What is needed
Omit the images. Copy each entry word for word.

(Beginning of Records shown)

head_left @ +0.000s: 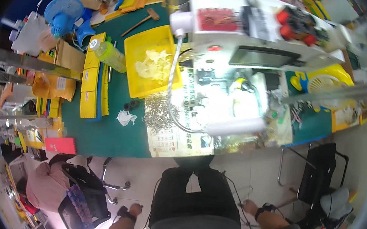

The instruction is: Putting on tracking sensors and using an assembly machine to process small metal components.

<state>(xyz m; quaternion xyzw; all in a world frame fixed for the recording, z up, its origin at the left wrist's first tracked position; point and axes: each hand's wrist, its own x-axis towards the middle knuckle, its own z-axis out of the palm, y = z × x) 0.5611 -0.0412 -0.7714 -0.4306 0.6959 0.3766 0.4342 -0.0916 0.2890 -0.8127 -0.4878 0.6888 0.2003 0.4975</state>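
Note:
Both my arms hang low, away from the bench. Down by my left thigh is my left hand, above the floor near a swivel chair's base; its fingers are too small and foreshortened to read. On the other side, next to dark cables, my right hand hangs with its fingers mostly turned out of sight. No object shows in either hand. Dark bands are strapped at both wrists. Ahead of me stands a green-topped workbench with a bright lamp on a flexible neck over a white machine.
A yellow tray holds pale pieces, beside a greenish bottle and yellow bins. Small dark parts lie on printed sheets. A wooden mallet and blue fan are farther back. Chairs flank me; a person sits left.

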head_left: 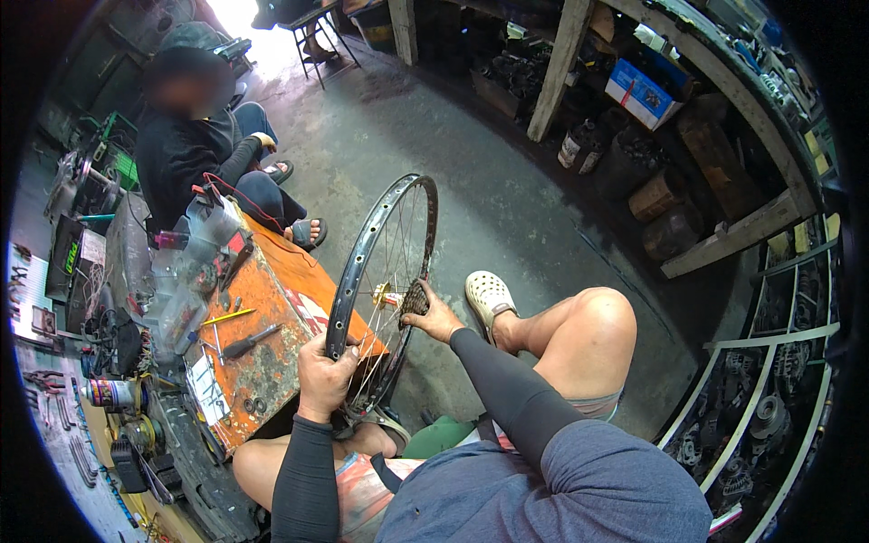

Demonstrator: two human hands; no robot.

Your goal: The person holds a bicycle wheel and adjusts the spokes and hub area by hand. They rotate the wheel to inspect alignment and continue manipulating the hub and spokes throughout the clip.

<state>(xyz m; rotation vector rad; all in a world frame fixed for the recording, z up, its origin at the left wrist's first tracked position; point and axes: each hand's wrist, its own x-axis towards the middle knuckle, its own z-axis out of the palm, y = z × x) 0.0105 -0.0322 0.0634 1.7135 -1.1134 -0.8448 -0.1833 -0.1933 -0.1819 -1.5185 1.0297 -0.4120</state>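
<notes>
A bicycle wheel (pixel 348 288) with a black rim and thin spokes stands upright in front of me, above my lap. No tyre shows on the upper rim. My left hand (pixel 323 377) is closed around the near side of the rim. At the wheel's middle sits a gold hub (pixel 387 296) with a dark sprocket cassette (pixel 414 304) on its right side. My right hand (pixel 438 316) grips the cassette, thumb on the near side; its other fingers are partly hidden behind the sprockets.
Left of the wheel stands a worn orange bench (pixel 281 312) bearing a screwdriver (pixel 251 342), a yellow pencil (pixel 228 317) and plastic containers. A seated person (pixel 195 154) is beyond it. Wooden shelving (pixel 561 68) and a rack of metal parts (pixel 769 416) line the right.
</notes>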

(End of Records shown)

Solution for this exercise
head_left @ +0.000s: 

The instruction is: Putting on tracking sensors and using an assembly machine to process small metal components.

<state>(xyz m; quaternion xyzw; all in a world frame fixed for the recording, z up, its origin at the left wrist's first tracked position; point and axes: each hand's wrist, its own x-axis towards the middle knuckle, its own z-axis out of the palm, y = z × x) 0.5611 -0.0412 -0.7714 -0.4306 0.6959 0.3766 0.4342 -0.0916 0.2890 -0.8127 -0.4878 0.6888 0.2003 0.4975</state>
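Note:
Both my arms hang low, away from the bench. Down by my left thigh is my left hand, above the floor near a swivel chair's base; its fingers are too small and foreshortened to read. On the other side, next to dark cables, my right hand hangs with its fingers mostly turned out of sight. No object shows in either hand. Dark bands are strapped at both wrists. Ahead of me stands a green-topped workbench with a bright lamp on a flexible neck over a white machine.
A yellow tray holds pale pieces, beside a greenish bottle and yellow bins. Small dark parts lie on printed sheets. A wooden mallet and blue fan are farther back. Chairs flank me; a person sits left.
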
head_left: 

Demonstrator: two human hands; no robot.

Your goal: The person holds a bicycle wheel and adjusts the spokes and hub area by hand. They rotate the wheel to inspect alignment and continue manipulating the hub and spokes throughout the clip.

<state>(xyz m; rotation vector rad; all in a world frame fixed for the recording, z up, its origin at the left wrist's first tracked position; point and axes: each hand's wrist, its own x-axis towards the middle knuckle, its own z-axis out of the palm, y = z × x) 0.0105 -0.0322 0.0634 1.7135 -1.1134 -0.8448 -0.1833 -0.1933 -0.1819 -1.5185 1.0297 -0.4120</state>
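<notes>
A bicycle wheel (pixel 348 288) with a black rim and thin spokes stands upright in front of me, above my lap. No tyre shows on the upper rim. My left hand (pixel 323 377) is closed around the near side of the rim. At the wheel's middle sits a gold hub (pixel 387 296) with a dark sprocket cassette (pixel 414 304) on its right side. My right hand (pixel 438 316) grips the cassette, thumb on the near side; its other fingers are partly hidden behind the sprockets.
Left of the wheel stands a worn orange bench (pixel 281 312) bearing a screwdriver (pixel 251 342), a yellow pencil (pixel 228 317) and plastic containers. A seated person (pixel 195 154) is beyond it. Wooden shelving (pixel 561 68) and a rack of metal parts (pixel 769 416) line the right.
</notes>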

This finishes the output for the exercise.